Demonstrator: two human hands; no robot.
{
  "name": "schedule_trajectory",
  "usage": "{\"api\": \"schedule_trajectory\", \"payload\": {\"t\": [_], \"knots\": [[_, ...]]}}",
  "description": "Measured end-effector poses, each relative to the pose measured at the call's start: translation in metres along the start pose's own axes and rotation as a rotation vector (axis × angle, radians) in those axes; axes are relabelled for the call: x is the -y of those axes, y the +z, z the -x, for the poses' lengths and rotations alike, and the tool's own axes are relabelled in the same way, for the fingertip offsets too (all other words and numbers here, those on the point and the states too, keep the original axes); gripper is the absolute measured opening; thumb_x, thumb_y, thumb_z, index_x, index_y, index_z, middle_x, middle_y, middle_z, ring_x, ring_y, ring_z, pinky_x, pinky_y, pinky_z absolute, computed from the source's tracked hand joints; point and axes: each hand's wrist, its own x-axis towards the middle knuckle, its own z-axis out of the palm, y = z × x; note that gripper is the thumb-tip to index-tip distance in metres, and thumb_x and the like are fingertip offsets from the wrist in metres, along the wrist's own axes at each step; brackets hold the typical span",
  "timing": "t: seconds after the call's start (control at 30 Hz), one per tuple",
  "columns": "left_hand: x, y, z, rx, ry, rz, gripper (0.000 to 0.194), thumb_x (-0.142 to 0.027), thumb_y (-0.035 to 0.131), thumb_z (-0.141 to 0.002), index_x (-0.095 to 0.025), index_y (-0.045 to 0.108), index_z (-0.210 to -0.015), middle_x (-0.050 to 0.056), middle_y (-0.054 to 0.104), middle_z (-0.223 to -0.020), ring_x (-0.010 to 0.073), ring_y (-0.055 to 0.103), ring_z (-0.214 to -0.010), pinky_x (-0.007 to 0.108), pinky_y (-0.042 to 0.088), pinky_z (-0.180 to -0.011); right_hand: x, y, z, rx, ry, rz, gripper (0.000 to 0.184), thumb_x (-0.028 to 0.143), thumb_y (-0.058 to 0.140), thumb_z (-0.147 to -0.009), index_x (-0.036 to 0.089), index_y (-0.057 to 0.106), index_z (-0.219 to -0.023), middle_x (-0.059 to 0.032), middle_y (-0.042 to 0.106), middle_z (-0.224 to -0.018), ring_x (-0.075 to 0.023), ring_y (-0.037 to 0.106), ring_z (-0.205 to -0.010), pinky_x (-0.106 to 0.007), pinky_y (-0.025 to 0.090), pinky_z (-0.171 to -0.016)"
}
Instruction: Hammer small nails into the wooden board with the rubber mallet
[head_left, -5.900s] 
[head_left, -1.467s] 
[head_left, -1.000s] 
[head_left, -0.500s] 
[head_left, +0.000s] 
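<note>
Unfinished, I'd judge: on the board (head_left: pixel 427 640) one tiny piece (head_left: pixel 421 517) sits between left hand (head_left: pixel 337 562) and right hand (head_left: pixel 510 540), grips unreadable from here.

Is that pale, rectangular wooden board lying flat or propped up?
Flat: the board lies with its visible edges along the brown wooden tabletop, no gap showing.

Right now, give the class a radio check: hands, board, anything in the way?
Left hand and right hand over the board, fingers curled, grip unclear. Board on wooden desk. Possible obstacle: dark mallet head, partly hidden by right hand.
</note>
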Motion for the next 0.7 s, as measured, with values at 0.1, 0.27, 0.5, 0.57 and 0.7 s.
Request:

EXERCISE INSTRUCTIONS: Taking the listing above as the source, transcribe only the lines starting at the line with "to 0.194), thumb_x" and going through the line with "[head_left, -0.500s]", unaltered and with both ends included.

WRITTEN RESPONSE:
  "columns": "left_hand: x, y, z, rx, ry, rz, gripper (0.000 to 0.194), thumb_x (-0.142 to 0.027), thumb_y (-0.035 to 0.131), thumb_z (-0.141 to 0.002), index_x (-0.095 to 0.025), index_y (-0.045 to 0.108), index_z (-0.210 to -0.015), middle_x (-0.050 to 0.056), middle_y (-0.054 to 0.104), middle_z (-0.223 to -0.020), ring_x (-0.010 to 0.073), ring_y (-0.055 to 0.103), ring_z (-0.214 to -0.010), pinky_x (-0.007 to 0.108), pinky_y (-0.042 to 0.088), pinky_z (-0.180 to -0.011); right_hand: x, y, z, rx, ry, rz, gripper (0.000 to 0.184), thumb_x (-0.028 to 0.143), thumb_y (-0.058 to 0.140), thumb_z (-0.147 to -0.009), index_x (-0.036 to 0.089), index_y (-0.057 to 0.106), index_z (-0.219 to -0.023), middle_x (-0.059 to 0.032), middle_y (-0.042 to 0.106), middle_z (-0.224 to -0.018), ring_x (-0.075 to 0.023), ring_y (-0.037 to 0.106), ring_z (-0.205 to -0.010), pinky_x (-0.106 to 0.007), pinky_y (-0.025 to 0.090), pinky_z (-0.171 to -0.016)"
}
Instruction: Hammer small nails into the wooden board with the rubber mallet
[head_left, -5.900s] 
[head_left, -1.467s] 
[head_left, -1.000s] 
[head_left, -0.500s] 

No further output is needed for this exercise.